* **TASK INSTRUCTIONS**:
Your response should consist of every line below, reproduced without alteration.

* **THE DATA**:
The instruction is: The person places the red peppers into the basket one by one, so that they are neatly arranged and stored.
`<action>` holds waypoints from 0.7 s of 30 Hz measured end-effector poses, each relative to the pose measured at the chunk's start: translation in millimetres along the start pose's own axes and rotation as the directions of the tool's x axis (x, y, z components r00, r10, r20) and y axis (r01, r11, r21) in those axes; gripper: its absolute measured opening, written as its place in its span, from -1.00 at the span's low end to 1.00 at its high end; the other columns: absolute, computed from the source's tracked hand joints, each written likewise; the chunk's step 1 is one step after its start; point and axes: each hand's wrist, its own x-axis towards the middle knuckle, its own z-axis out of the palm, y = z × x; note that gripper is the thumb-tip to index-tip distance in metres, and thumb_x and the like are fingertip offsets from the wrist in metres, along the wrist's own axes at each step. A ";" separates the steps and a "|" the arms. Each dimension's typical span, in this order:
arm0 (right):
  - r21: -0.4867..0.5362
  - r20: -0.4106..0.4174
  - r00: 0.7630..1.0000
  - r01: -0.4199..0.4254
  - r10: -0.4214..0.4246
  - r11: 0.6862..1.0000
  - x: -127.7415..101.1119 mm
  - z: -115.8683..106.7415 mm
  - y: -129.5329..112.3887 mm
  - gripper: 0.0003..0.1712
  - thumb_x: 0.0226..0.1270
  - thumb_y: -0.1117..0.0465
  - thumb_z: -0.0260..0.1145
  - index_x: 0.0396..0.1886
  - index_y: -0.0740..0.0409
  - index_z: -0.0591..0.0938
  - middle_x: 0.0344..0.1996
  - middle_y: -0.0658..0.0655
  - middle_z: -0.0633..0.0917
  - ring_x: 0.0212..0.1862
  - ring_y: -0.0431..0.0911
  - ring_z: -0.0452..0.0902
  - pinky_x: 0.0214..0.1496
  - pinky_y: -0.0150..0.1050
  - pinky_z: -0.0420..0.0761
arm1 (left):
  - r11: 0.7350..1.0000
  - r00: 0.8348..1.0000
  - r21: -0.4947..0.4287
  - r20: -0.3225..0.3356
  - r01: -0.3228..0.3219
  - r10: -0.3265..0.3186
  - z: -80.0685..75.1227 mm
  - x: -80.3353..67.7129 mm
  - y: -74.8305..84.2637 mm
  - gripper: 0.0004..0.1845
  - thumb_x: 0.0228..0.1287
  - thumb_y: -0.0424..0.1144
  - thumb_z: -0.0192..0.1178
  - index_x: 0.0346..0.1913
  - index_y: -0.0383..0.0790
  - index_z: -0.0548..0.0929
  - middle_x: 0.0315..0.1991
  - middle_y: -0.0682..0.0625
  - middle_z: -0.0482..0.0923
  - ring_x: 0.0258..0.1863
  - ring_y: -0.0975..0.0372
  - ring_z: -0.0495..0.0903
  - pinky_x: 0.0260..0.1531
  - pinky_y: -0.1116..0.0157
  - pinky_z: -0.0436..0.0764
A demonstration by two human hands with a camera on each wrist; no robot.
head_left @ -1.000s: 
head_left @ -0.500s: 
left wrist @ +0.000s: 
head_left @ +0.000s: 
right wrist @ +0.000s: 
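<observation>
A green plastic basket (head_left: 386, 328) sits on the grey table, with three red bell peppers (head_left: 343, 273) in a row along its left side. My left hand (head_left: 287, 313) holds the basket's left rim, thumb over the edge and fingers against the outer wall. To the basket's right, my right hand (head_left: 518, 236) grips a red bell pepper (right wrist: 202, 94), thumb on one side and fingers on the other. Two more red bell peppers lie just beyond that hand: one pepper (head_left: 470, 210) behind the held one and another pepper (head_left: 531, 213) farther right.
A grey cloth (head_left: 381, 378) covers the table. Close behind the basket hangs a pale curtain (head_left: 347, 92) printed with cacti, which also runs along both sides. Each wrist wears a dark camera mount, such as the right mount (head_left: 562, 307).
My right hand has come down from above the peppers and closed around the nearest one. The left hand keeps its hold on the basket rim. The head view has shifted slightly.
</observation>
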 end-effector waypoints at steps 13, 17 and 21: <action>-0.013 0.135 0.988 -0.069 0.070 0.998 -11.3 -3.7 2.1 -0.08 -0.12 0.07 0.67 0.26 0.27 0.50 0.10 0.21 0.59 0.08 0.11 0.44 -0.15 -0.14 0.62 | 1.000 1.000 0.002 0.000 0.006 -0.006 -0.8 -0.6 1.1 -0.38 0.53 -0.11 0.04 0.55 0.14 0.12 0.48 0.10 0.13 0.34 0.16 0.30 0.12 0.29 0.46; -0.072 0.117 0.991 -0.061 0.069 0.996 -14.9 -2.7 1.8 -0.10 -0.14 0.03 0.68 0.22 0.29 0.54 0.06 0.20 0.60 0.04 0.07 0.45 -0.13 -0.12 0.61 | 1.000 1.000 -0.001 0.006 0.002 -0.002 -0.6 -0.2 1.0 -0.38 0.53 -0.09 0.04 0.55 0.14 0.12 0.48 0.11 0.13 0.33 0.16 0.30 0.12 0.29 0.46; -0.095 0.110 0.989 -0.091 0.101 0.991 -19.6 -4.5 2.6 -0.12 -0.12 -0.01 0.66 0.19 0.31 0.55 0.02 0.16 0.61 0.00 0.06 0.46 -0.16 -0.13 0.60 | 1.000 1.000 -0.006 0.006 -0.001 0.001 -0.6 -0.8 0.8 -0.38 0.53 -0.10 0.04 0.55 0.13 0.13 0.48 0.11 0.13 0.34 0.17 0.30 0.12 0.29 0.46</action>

* **RESPONSE BOX**:
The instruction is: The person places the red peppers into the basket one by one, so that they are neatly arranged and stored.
`<action>` holds waypoints from 0.7 s of 30 Hz measured end-effector poses, each relative to the pose measured at the chunk's start: translation in millimetres along the start pose's own axes and rotation as the directions of the tool's x axis (x, y, z components r00, r10, r20) and y axis (r01, r11, r21) in those axes; gripper: its absolute measured opening, written as its place in its span, from -1.00 at the span's low end to 1.00 at its high end; the other columns: absolute, computed from the source's tracked hand joints, each written likewise; the chunk's step 1 is one step after its start; point and axes: each hand's wrist, its own x-axis towards the middle knuckle, its own z-axis out of the palm, y = z × x; note that gripper is the thumb-tip to index-tip distance in metres, and thumb_x and the like are fingertip offsets from the wrist in metres, along the wrist's own axes at each step. A ";" separates the steps and a "|" the arms. Each dimension's typical span, in this order:
arm0 (right):
  - r21: -0.4867..0.5362
  - r20: -0.4106..0.4174
  - r00: 0.7630..1.0000
  - r01: -0.4199..0.4254
  - r10: -0.4214..0.4246
  - r11: 0.6862..1.0000
  - x: -127.7415..101.1119 mm
  - z: -115.8683..106.7415 mm
  - y: -129.5329..112.3887 mm
  - gripper: 0.0003..0.1712
  - thumb_x: 0.0226..0.1270
  - thumb_y: -0.1117..0.0465
  - thumb_z: -0.0260..0.1145
  - index_x: 0.0396..0.1886
  - index_y: -0.0740..0.0409
  - index_z: -0.0591..0.0938
  - middle_x: 0.0344..0.1996
  - middle_y: -0.0658..0.0655
  - middle_z: -0.0633..0.0917
  - ring_x: 0.0212..0.1862
  - ring_y: -0.0431..0.0911
  - ring_z: -0.0452..0.0902
  - pinky_x: 0.0214..0.1496
  - pinky_y: -0.0150..0.1050
  - pinky_z: -0.0420..0.0761
arm1 (left):
  - r11: 0.7350..1.0000
  - r00: 0.8348..1.0000
  - r21: -0.4947..0.4287
  - r20: -0.3225..0.3356
  - r01: -0.3228..0.3219
  - r10: -0.3265..0.3186
  - z: -80.0685..75.1227 mm
  - x: -80.3353..67.7129 mm
  - y: -74.8305..84.2637 mm
  - gripper: 0.0004..0.1845
  - thumb_x: 0.0228..0.1287
  - thumb_y: -0.0424..0.1144
  - thumb_z: -0.0192..0.1178
  - index_x: 0.0346..0.1913
  - index_y: -0.0383..0.0790
  - index_z: -0.0548..0.0929
  - middle_x: 0.0315..0.1991
  - middle_y: -0.0682..0.0625
  - middle_z: -0.0482..0.0923
  - ring_x: 0.0258..0.1863
  - ring_y: -0.0975..0.0372
  - ring_z: -0.0495..0.0903
  - pinky_x: 0.0260..0.1531
  - pinky_y: -0.1116..0.0157
  - pinky_z: -0.0436..0.0764
A demonstration by two human hands with a camera on each wrist; no robot.
head_left @ -1.000s: 
head_left @ -0.500s: 
left wrist @ +0.000s: 
head_left @ +0.000s: 
right wrist @ +0.000s: 
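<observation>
A green plastic basket (head_left: 386, 328) sits on the grey table, with three red bell peppers (head_left: 343, 273) in a row along its left side. My left hand (head_left: 287, 313) holds the basket's left rim, thumb over the edge and fingers against the outer wall. To the basket's right, my right hand (head_left: 518, 236) grips a red bell pepper (right wrist: 202, 94), thumb on one side and fingers on the other. Two more red bell peppers lie just beyond that hand: one pepper (head_left: 470, 210) behind the held one and another pepper (head_left: 531, 213) farther right.
A grey cloth (head_left: 381, 378) covers the table. Close behind the basket hangs a pale curtain (head_left: 347, 92) printed with cacti, which also runs along both sides. Each wrist wears a dark camera mount, such as the right mount (head_left: 562, 307).
My right hand has come down from above the peppers and closed around the nearest one. The left hand keeps its hold on the basket rim. The head view has shifted slightly.
</observation>
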 end-effector waypoints at steps 13, 17 and 21: <action>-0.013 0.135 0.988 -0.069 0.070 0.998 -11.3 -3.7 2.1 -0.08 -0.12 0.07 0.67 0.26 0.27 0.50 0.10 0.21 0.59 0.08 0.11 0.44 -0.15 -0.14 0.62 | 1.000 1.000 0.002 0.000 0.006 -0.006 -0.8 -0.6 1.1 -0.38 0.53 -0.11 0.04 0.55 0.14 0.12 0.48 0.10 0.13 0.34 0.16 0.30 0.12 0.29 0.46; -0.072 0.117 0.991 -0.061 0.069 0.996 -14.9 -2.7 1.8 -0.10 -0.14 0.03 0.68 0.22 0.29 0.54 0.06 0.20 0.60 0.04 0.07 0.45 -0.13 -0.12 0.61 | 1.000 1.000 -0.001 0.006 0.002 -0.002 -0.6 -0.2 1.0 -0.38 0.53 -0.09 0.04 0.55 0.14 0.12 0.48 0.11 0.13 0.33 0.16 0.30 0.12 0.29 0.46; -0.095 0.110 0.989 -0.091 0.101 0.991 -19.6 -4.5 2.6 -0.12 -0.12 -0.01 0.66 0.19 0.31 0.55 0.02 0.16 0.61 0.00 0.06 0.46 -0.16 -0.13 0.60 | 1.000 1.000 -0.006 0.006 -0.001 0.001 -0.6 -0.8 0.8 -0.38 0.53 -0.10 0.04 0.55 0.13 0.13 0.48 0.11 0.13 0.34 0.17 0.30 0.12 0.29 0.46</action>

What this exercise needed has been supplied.